I am struggling a bit with structuring the DI hierarchy appropriately in a way that accomplishes this and also makes life easier for the devs, who need to produce system documentation that is both traceable and comprehensive enough for FDA. I have reviewed the FDA SW guidance and tried to structure the workflow to hit all of the points they specify. The SDD documents we currently employ describe interfaces, connections, architecture, etc. (I just didn't have room for all that here). Below, I have provided an example of how a general User need would be used to derive DIs within my current system.

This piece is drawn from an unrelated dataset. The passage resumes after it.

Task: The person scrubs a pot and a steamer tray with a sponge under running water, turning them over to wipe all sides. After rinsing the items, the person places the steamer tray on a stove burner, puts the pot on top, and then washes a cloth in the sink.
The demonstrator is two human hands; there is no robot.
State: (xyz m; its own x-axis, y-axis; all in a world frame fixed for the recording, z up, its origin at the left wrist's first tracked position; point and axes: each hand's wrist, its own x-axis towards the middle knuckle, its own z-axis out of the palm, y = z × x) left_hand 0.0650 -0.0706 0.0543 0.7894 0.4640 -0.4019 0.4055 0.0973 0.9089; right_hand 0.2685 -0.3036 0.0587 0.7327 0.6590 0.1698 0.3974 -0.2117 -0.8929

User Needs -> Requirements -> SRS & SDD


This hierarchy does not allow for me to trace SWReqs or SYSReqs to individual components of the system since we have dedicated SRS and SDD sections for the system components. Additionally, for many cybersecurity controls/requirements, there may not be a single component that satisfies the requirement, so not every requirement may be able to be logically and meaningfully included in the architecture diagram and/or security architecture views.

I also worry I may be conflating the content of SRS and SDD documents. My understanding is that the SRS is a place to blow up SWReqs into more defined requirements and the SDDs explain how the system will meet those requirements.

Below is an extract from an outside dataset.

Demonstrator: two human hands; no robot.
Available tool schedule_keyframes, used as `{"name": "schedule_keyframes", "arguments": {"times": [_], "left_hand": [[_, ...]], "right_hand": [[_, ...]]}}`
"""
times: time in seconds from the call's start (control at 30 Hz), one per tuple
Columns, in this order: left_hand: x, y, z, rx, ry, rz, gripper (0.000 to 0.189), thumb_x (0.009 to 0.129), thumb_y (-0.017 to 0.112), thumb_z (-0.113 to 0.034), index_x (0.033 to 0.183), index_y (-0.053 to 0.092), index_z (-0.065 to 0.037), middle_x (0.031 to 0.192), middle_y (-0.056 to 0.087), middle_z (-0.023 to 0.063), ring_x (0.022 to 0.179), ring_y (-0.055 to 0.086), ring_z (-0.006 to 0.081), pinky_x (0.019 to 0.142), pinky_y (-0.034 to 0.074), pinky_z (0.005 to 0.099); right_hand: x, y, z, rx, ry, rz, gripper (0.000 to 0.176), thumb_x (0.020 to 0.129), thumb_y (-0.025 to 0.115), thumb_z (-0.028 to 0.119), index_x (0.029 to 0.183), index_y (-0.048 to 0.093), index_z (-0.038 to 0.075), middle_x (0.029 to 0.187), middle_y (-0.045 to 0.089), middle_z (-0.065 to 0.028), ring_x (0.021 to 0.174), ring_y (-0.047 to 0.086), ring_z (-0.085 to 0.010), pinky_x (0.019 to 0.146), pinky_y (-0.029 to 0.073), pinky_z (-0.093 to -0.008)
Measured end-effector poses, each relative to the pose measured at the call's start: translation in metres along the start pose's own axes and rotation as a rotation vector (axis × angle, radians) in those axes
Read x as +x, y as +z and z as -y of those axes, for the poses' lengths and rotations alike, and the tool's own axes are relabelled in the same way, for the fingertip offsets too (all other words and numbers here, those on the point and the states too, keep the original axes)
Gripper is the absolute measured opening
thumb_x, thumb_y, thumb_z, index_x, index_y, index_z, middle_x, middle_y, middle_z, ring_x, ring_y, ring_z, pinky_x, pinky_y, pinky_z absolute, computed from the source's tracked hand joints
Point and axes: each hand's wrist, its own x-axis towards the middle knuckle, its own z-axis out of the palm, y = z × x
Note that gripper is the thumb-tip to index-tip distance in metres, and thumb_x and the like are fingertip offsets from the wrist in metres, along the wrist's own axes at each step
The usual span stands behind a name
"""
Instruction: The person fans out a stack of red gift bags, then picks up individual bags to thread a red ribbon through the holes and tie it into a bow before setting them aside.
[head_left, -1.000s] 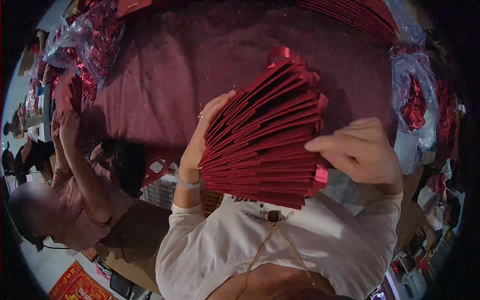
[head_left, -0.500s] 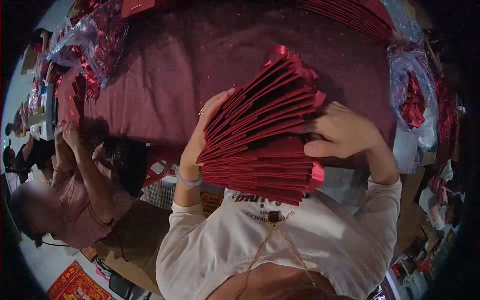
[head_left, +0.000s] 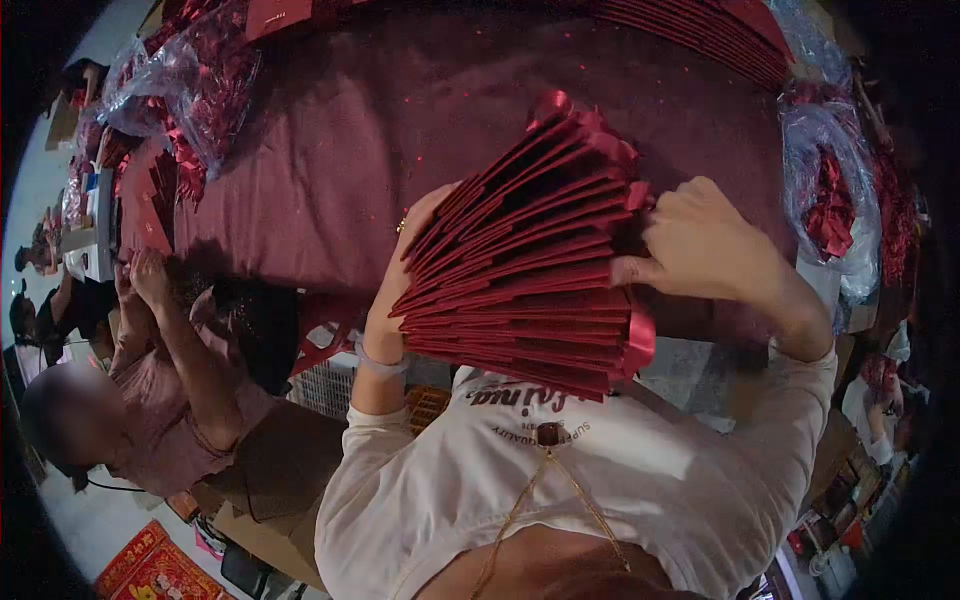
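A thick, fanned-out stack of dark red folded cards (head_left: 520,250) is held above the lap, just in front of my chest. Shiny red ribbon (head_left: 640,340) shows along its right side. My left hand (head_left: 405,255), with a ring and a wristband, is wrapped round the left end of the stack, its fingers mostly hidden behind the cards. At the right side, my right hand (head_left: 700,240) has curled fingers close to the ribboned edges. Its thumb touches the card edges; whatever lies between the fingers is hidden.
A dark red cloth covers the table (head_left: 330,160). Further red cards (head_left: 700,35) are lined up at the far edge. Plastic bags of red ribbon (head_left: 830,200) lie right and far left. A co-worker (head_left: 170,400) sits at left, hands near red cards (head_left: 150,200).
My right hand has drawn slightly up and to the right, its fingers coming out from among the cards and curling. My left hand keeps its hold on the stack.
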Motion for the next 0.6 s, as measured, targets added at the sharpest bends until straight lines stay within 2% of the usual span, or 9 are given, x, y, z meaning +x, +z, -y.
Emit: {"name": "schedule_keyframes", "arguments": {"times": [0.07,0.13,0.27,0.33,0.37,0.4,0.47,0.5,0.6], "left_hand": [[0.0,0.0,0.0,0.003,-0.015,-0.001,0.062,0.083,0.061,-0.02,0.136,0.035,-0.001,0.14,0.037,0.0159,0.13,0.034,0.0294,0.108,0.025,0.0389],[0.001,0.0,0.0,0.004,-0.029,-0.002,0.062,0.083,0.061,-0.02,0.136,0.035,-0.001,0.14,0.037,0.016,0.13,0.034,0.0295,0.108,0.025,0.0389],[0.001,0.0,-0.001,0.013,-0.062,-0.017,0.062,0.083,0.061,-0.02,0.136,0.035,-0.001,0.14,0.037,0.0161,0.13,0.034,0.0295,0.108,0.025,0.039],[0.0,0.0,-0.002,0.015,-0.078,-0.032,0.062,0.083,0.061,-0.02,0.136,0.035,-0.001,0.14,0.038,0.0161,0.13,0.034,0.0295,0.108,0.025,0.039],[0.0,0.0,-0.003,0.015,-0.085,-0.041,0.062,0.083,0.061,-0.02,0.136,0.035,-0.001,0.14,0.038,0.0162,0.13,0.034,0.0295,0.108,0.025,0.039],[0.0,0.0,-0.003,0.014,-0.091,-0.047,0.062,0.083,0.061,-0.02,0.136,0.035,-0.001,0.14,0.038,0.0162,0.13,0.034,0.0295,0.108,0.025,0.039],[0.0,0.001,-0.005,0.015,-0.104,-0.06,0.062,0.083,0.061,-0.02,0.136,0.035,-0.001,0.139,0.038,0.0162,0.13,0.034,0.0295,0.108,0.025,0.039],[0.0,0.001,-0.006,0.017,-0.111,-0.067,0.062,0.083,0.061,-0.02,0.136,0.035,-0.001,0.139,0.038,0.0163,0.13,0.034,0.0296,0.108,0.025,0.039],[0.001,0.002,-0.01,0.027,-0.142,-0.091,0.062,0.083,0.061,-0.02,0.136,0.035,-0.001,0.139,0.038,0.0163,0.13,0.034,0.0296,0.108,0.025,0.0391]], "right_hand": [[-0.007,0.007,0.005,-0.086,0.032,-0.14,0.085,0.079,0.034,0.075,0.044,0.057,0.001,0.051,0.056,-0.0155,0.051,0.059,-0.031,0.057,0.047,-0.0388],[-0.011,0.013,0.004,-0.186,-0.005,-0.353,0.074,0.078,0.043,0.069,0.051,0.06,0.003,0.052,0.056,-0.0121,0.053,0.059,-0.0284,0.055,0.046,-0.0372],[-0.031,0.019,0.003,-0.23,0.107,-0.387,0.055,0.075,0.056,0.059,0.064,0.064,0.006,0.057,0.058,-0.0099,0.057,0.06,-0.0256,0.056,0.045,-0.0363],[-0.046,-0.009,-0.002,-0.016,0.132,-0.379,0.046,0.076,0.059,0.051,0.079,0.065,0.005,0.065,0.058,-0.0075,0.064,0.059,-0.0259,0.062,0.044,-0.0429],[-0.048,-0.021,-0.002,0.052,0.111,-0.487,0.043,0.075,0.065,0.047,0.081,0.063,0.005,0.077,0.062,-0.0078,0.067,0.06,-0.0259,0.061,0.047,-0.0372],[-0.043,-0.023,-0.004,0.046,0.11,-0.484,0.043,0.075,0.065,0.047,0.081,0.063,0.005,0.077,0.062,-0.0078,0.067,0.06,-0.0259,0.061,0.047,-0.0372],[-0.032,-0.022,-0.008,0.412,-0.155,-0.826,0.053,0.079,0.058,0.051,0.101,0.062,0.004,0.095,0.061,-0.0121,0.082,0.059,-0.0306,0.071,0.047,-0.0375],[-0.026,-0.02,-0.006,0.471,-0.139,-0.736,0.068,0.087,0.039,0.061,0.112,0.057,0.001,0.111,0.055,-0.0173,0.102,0.054,-0.0329,0.086,0.043,-0.0379],[-0.005,0.005,-0.01,0.501,-0.261,-0.667,0.069,0.088,0.037,0.062,0.111,0.056,0.0,0.111,0.054,-0.0152,0.104,0.052,-0.03,0.09,0.04,-0.0396]]}}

Please let me know if I have the right idea with this documentation structure. I'd appreciate if you could point me in the direction of a good template/example.
 
Elsmar Forum Sponsor
This is a somewhat complicated issue, both from the top-down PoV and from the "getting engineers to write code" PoV.

Personally, I've had the most success when the SRS are broken up and sequestered into semi-obvious distinct groupings to allow the engineers to start coding in bite-sized pieces. Many programmers prefer to also tackle things from a top-down approach, but my experience has been that they end up spending a lot of time refactoring code that doesn't satisfy requirements but instead is more framework oriented.

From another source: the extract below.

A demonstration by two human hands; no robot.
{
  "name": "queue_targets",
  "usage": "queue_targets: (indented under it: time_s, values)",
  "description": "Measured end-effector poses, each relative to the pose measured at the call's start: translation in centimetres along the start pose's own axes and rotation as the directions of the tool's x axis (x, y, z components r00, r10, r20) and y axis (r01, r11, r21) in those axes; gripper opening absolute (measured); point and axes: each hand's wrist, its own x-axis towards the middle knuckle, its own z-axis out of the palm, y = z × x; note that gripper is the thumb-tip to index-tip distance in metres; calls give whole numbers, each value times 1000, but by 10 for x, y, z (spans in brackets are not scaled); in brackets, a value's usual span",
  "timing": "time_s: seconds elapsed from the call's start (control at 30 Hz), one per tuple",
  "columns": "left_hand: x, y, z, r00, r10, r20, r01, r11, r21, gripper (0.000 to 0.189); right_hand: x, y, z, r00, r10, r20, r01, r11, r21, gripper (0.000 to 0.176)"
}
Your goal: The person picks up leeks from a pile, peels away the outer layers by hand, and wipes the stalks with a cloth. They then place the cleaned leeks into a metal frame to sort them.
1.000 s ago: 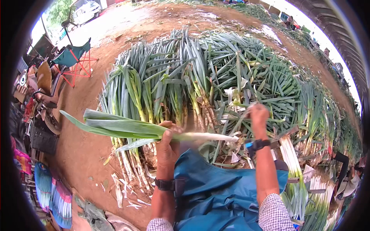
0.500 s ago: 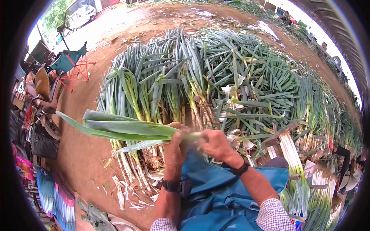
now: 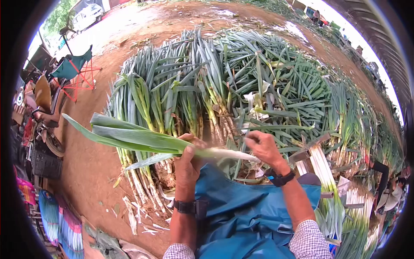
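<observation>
A large leek (image 3: 151, 140) lies across my view, its green leaves to the left and its white stalk to the right. My left hand (image 3: 189, 157) is wrapped round it where the green meets the white. My right hand (image 3: 263, 148) is just above the stalk's white end, fingers curled; whether a thin peel is between them is too blurred to tell. Beyond the hands stands a heap of leeks (image 3: 185, 86) with roots toward me. A blue apron (image 3: 246, 207) covers my lap.
On the right, cleaned white leeks (image 3: 323, 166) rest in a wooden rack (image 3: 310, 148). A green folding chair (image 3: 71, 67), a motorbike and a black crate (image 3: 46, 163) stand on the left. Peelings (image 3: 138, 211) litter the ground. Another person's arm (image 3: 381, 172) shows at far right.
My right hand has moved right and slightly up, away from the stalk, and more of the white stalk shows. My left hand still holds the leek, slightly further left.
</observation>
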Motion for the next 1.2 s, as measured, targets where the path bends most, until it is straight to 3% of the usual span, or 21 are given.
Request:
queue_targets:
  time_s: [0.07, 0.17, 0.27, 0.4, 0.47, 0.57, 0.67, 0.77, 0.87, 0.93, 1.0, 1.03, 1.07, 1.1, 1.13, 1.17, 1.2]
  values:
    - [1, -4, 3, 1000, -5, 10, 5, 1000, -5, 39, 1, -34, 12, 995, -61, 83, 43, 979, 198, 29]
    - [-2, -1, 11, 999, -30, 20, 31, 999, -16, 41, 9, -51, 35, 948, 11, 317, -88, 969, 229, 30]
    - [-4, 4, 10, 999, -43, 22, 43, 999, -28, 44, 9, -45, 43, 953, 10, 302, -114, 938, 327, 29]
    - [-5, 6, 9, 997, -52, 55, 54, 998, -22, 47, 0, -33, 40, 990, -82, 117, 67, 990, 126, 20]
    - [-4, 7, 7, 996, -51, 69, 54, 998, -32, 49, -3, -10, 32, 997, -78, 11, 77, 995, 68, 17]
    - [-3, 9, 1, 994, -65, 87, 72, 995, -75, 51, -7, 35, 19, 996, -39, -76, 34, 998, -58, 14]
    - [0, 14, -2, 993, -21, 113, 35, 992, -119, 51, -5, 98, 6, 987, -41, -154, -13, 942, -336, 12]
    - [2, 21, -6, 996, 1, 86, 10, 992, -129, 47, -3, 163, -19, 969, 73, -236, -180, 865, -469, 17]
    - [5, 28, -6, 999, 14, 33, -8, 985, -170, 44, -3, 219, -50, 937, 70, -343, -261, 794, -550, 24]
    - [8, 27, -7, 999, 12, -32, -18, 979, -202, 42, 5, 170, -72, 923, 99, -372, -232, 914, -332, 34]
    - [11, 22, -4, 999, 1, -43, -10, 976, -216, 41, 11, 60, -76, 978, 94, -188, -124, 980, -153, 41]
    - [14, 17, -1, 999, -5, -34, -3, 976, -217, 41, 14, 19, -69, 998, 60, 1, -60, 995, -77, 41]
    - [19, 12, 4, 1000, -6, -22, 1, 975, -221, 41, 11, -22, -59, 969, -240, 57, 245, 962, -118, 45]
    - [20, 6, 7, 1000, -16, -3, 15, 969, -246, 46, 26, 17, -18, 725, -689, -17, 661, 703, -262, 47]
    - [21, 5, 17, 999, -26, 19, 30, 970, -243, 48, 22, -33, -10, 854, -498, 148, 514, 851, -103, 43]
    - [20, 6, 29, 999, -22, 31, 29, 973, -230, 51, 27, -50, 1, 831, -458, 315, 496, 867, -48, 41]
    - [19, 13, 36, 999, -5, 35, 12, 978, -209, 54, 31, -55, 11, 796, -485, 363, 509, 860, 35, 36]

I mention this tendency because it can lead to some measure of analysis paralysis on the architecture (which will ultimately be in the hands of the programmers... that is, the DI hierarchy can't really force the shape of the architecture. Instead, once some of the key requirements can be demonstrated to be met, that is when the time to best formally construct the architecture and make sure that all of the requirements are being allocated, and that the allocation makes sense.
 
It just gets uglier when you layer on risk analysis and cybersecurity analysis!

And note that both of those could well drive architecture decisions.